◆ EXERCISE ◆
Return the material below exactly, but only from the line with "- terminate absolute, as" through the line with "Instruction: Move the", and without its pictures.
======== SOURCE DATA ========
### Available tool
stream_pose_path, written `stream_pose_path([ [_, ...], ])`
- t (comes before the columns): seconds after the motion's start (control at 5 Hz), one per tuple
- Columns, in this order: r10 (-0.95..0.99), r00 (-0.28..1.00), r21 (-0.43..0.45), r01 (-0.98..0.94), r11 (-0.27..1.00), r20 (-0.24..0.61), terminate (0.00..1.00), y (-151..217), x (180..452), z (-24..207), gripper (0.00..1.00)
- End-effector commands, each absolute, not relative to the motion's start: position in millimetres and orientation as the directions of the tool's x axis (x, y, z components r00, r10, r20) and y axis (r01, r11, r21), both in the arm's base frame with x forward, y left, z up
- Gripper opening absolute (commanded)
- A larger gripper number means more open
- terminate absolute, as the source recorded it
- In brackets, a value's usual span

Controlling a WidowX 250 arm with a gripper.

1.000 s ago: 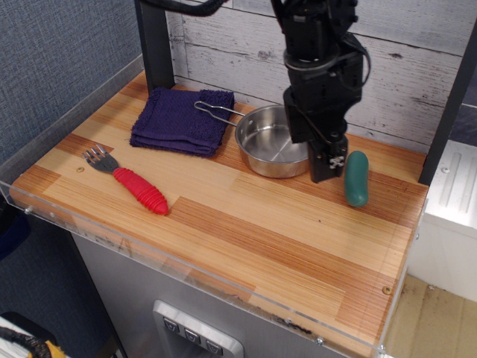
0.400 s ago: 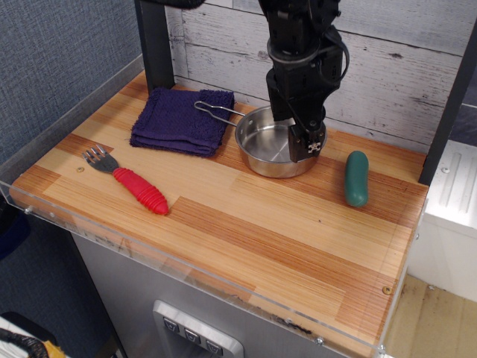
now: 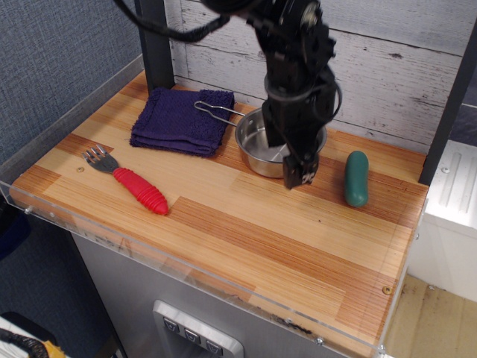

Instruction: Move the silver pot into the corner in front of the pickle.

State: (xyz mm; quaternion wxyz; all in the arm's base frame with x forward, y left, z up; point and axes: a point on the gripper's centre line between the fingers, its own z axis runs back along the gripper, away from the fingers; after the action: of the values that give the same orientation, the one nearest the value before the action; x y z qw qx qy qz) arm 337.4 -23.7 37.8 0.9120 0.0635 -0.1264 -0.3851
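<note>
The silver pot (image 3: 257,147) stands at the back middle of the striped wooden table, its wire handle (image 3: 212,110) lying over the purple cloth. My gripper (image 3: 296,173) hangs down at the pot's front right rim; one dark finger shows in front of the rim, and the arm hides the rest. The jaws are seen edge-on, so I cannot tell their gap. The dark-green pickle (image 3: 356,177) lies on the wood to the right of the pot, apart from it. The corner (image 3: 381,294) with its small screw is at the front right, in front of the pickle.
A folded purple cloth (image 3: 179,121) lies at the back left. A red-handled fork (image 3: 138,188) lies at the front left. A clear acrylic edge (image 3: 186,272) runs along the front. A plank wall and black posts stand behind.
My gripper has moved left from beside the pickle, over the pot, then down and forward to the pot's front right rim. The pot, pickle and fork have not moved.
</note>
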Motion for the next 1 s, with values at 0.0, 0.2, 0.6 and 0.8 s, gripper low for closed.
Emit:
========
◆ ANSWER TO THE PROBLEM ◆
- terminate absolute, as the source recorded it
- In brackets, a value's usual span

Controlling a WidowX 250 arm with a gripper.

1.000 s ago: 
0.400 s ago: 
now: 

Instruction: Move the silver pot into the corner in front of the pickle.

No additional response is required.